#### Assigned task
Ignoring every picture, transcribe the data in full as it stands.

#### Supplied records
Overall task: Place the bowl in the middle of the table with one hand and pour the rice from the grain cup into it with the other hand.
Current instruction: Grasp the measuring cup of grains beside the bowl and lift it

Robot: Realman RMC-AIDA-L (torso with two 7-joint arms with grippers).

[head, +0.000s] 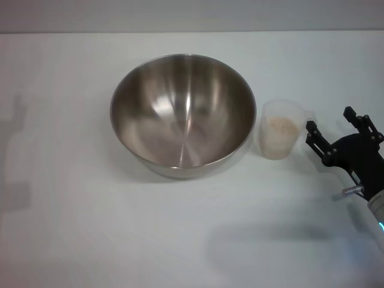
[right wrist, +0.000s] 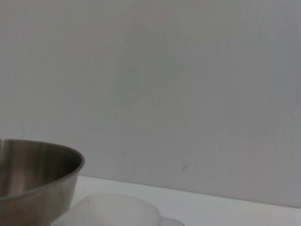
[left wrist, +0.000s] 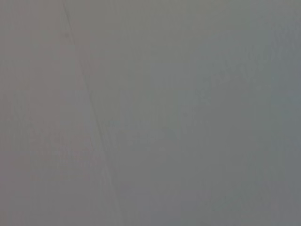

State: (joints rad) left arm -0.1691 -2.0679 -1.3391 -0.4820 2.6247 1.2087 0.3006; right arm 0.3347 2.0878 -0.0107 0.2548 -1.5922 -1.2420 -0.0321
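Observation:
The steel bowl stands upright near the middle of the white table, and nothing lies inside it. Just to its right stands the translucent grain cup, holding pale rice. My right gripper hovers open a short way right of the cup, fingers pointing toward it, touching nothing. The right wrist view shows the bowl's rim and the cup's top close below. My left gripper is out of view; the left wrist view shows only a blank grey surface.
A pale wall rises behind the table's far edge. An arm's shadow lies on the table at the left, and another shadow at the front right.

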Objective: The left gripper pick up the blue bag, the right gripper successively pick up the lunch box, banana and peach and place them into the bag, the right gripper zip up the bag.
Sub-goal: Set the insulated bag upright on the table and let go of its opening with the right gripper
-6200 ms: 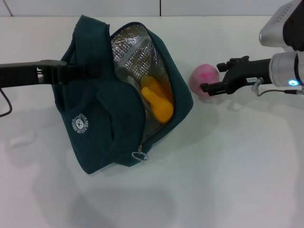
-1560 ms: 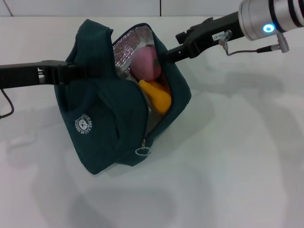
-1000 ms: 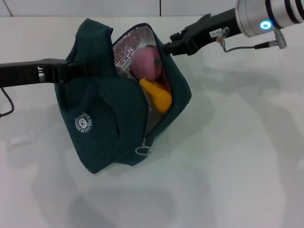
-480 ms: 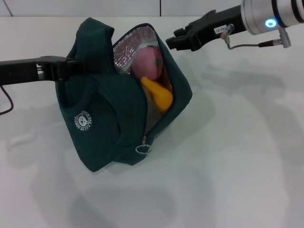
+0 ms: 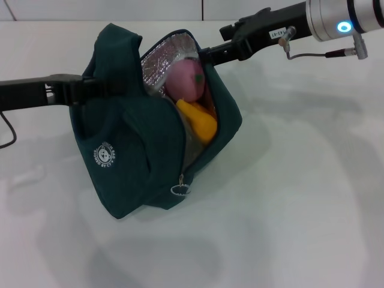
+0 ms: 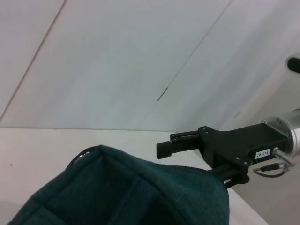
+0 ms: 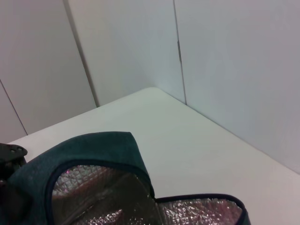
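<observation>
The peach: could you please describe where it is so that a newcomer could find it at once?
Find the blue bag held up over the white table. In its open, foil-lined mouth sits the peach, round and pink, above the long yellow-orange banana.

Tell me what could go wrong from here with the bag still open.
The pink peach sits high in the mouth of the dark teal fabric bag, above the yellow-orange banana; it could roll out or snag the zipper. The right gripper is far from the ring pull. The left gripper holds one side only, so the tilted bag may swing.
</observation>
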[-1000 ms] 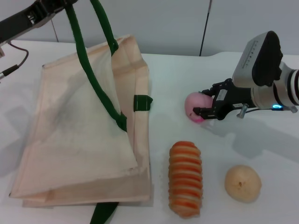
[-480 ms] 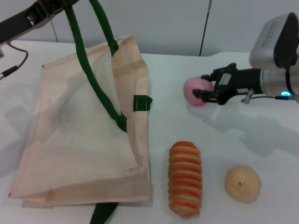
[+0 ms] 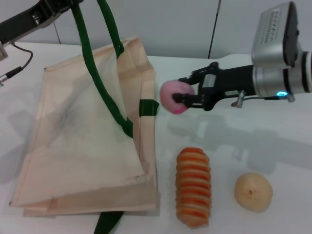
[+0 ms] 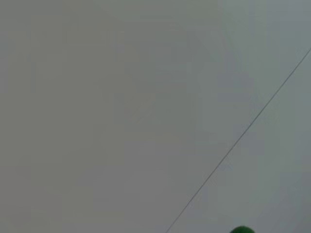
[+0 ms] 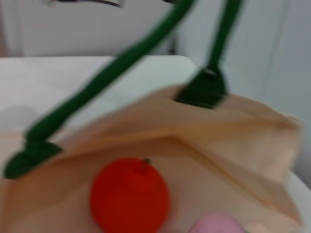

#### Answer box
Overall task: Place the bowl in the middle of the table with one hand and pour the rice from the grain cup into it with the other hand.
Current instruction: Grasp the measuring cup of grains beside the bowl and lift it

Robot: Realman RMC-AIDA-L (torso with two 7-joint arms with grippers).

[head, +0.000s] 
[right wrist, +0.000s] 
[left wrist, +0.000s] 

State: (joints rad) left arm -0.1691 -2.0679 -1.3391 -0.4820 2.6247 1.2087 0.3006; right arm 0.3347 2.0878 -0.0107 0.2548 -1.5922 -1.2420 -0.0321
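Observation:
The steel bowl stands upright near the middle of the white table, and nothing lies inside it. Just to its right stands the translucent grain cup, holding pale rice. My right gripper hovers open a short way right of the cup, fingers pointing toward it, touching nothing. The right wrist view shows the bowl's rim and the cup's top close below. My left gripper is out of view; the left wrist view shows only a blank grey surface.
A pale wall rises behind the table's far edge. An arm's shadow lies on the table at the left, and another shadow at the front right.
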
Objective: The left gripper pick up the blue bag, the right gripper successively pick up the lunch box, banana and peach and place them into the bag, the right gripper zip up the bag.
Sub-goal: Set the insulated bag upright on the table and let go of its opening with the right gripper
-6200 ms: 
-1560 ms: 
-1000 ms: 
-480 ms: 
+0 ms: 
+0 ms: 
+0 ms: 
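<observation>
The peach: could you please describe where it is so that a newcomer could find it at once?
Find the blue bag held up over the white table. In its open, foil-lined mouth sits the peach, round and pink, above the long yellow-orange banana.

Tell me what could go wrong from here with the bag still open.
The pink peach sits high in the mouth of the dark teal fabric bag, above the yellow-orange banana; it could roll out or snag the zipper. The right gripper is far from the ring pull. The left gripper holds one side only, so the tilted bag may swing.
</observation>
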[-1000 ms] 
[-480 ms] 
[+0 ms] 
[+0 ms] 
[+0 ms] 

The work on this exercise is complete.